03 February 2016

On the road - Hotel Nacional de Cuba

Hotel Nacional de Cuba, Havana, Cuba
I tend to travel modestly and don't always dedicate my travel budget to high-end hotels so when I got around to reviewing my Cuba itinerary and looked up the hotel I was to stay at in Havana the historical significance blew me away. Wow. We were booked to stay at the Hotel Nacional de Cuba where important heads of state, movie stars, revolutionaries and gangsters had stayed. I was so excited I could hardly stand it. 

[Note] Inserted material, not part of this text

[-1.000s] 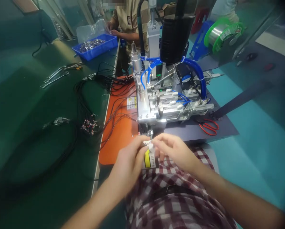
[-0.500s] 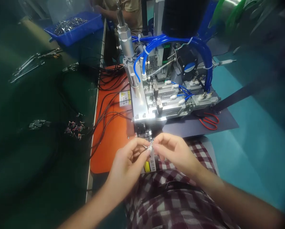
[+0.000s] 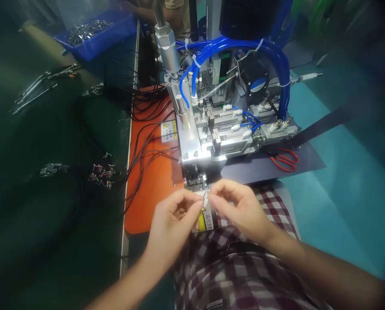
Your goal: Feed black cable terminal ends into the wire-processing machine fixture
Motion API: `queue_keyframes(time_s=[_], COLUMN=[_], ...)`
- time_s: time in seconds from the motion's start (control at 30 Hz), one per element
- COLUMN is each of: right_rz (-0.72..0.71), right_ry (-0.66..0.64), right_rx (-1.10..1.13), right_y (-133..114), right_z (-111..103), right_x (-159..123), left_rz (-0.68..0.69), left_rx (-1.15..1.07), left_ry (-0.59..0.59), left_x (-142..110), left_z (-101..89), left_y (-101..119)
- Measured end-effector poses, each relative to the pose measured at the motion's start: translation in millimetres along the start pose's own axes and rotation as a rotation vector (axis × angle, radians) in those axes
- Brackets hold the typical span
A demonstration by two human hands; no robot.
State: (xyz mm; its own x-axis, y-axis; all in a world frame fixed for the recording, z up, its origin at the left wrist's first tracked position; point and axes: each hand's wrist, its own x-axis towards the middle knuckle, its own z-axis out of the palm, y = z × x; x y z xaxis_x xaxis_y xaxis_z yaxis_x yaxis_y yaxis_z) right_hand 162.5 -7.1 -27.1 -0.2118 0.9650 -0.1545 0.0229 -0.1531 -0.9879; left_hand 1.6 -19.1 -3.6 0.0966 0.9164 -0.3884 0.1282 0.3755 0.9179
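Blue bin (image 3: 98,46) far left; red-handled tool (image 3: 284,160) right.

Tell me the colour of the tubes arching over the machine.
The tubes are blue, seen best in the head view.

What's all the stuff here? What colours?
Machine: one, silver, centre
Tubes: several, blue, on machine
Tool: one, red handles, right
Bin: one, blue, upper left
Metal parts: many, silver, in bin
Cables: many, black, left
Board: one, orange, under cables
Labels: two, yellow and white, by machine
Table: one, green, left
Person: one, tan shirt, top
Wire: count and colour unclear, fingertips
Cloth: one, maroon and white, lap
Left hand: one, bare, lower centre
Right hand: one, bare, beside it
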Motion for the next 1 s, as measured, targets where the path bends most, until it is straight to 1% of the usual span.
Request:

After we learned what room we were to stay in (we stayed in the room Walt Disney had used), and had our welcome mojito, it was amazing to wander and absorb the history of the place. Everything was still there - walls full of black and white pictures from meetings and events, the Lansky brother's roulette wheel, Peter Frampton's guitar (?) laying out in the open with a sign asking us not to touch it. Two cannons are still in the yard. The bar on the patio was open twenty four hours a day and members of the Bueno Vista Social club play on certain nights of the week. The place was swarming - with busloads of US tourists arriving one after another. The breakfast buffet in the basement was like a United Nations of trying to please every nationality. Large patios opened to the wind blowing through the royal palms from the ocean. What a grand spot. 
The decision to build a luxury hotel was taken in the late 1920s. The American firms McKim, Mead & White and Purdy & Henderson Co., tasked with the planning and construction, completed the palatial edifice in 14 months.
The hotel exhibits an eclectic architectural style, reflecting Art Deco, Arabic references, features of Hispano-Moorish architecture, and both neo-classical and neo-colonial elements. There are even details from the centuries-old Californian style. The resulting unique example of so many schools of architecture is the most unusual and interesting hotel in the Caribbean region.
The HOTEL NACIONAL DE CUBA was opened on the night of 30 December 1930. The party to celebrate the opening, attended by leading lights of the time, was held in the ballroom.
October 1933: the hotel was bombarded, following the stationing there of officers of the army elite of the deposed president Gerardo Machado, in a revolt by lower-raking officers - Batista among them - in protest at the privileges of high office. Guests of the hotel in this decade included: Johnny Weismuller (Tarzan), Edward VIII (prince of Wales), Jack Dempsey, Tom Mix, José Mujica, Buster Keaton, Emilio Roig, Amadeo Barletta, Rita Montaner, José Raúl Capablanca, Tito Guizart, Trío Matamoros, Ñico Saquito, Errol Flynn, and the mobsters Santos Traficante (father) and Meyer Lansky. The last-mentioned arranged with Batista the future business of the casinos.


7 comments:

William Kendall said...

The roulette wheel particularly catches my eye!

Catalyst said...

Is that Hemingway's typewriter?

And didya see any Commies?

Charlestonjoan said...

Me too! Imagine the wild night it has seen.

Charlestonjoan said...

Funny you should ask, this isn't Hemingway's but I do have a picture of it! More to come.

Pixel Peeper said...

Wow...you stayed in the same room as Walt Disney. I can only imagine how you must have felt! Slightly jealous here...

Jack said...

This is quite the place, Joan. A place made for memory making.

Cotton Boll Conspiracy said...

Love the picture of the 1956 Oldsmobile taxi. I'd hop in even if I didn't have to go anywhere.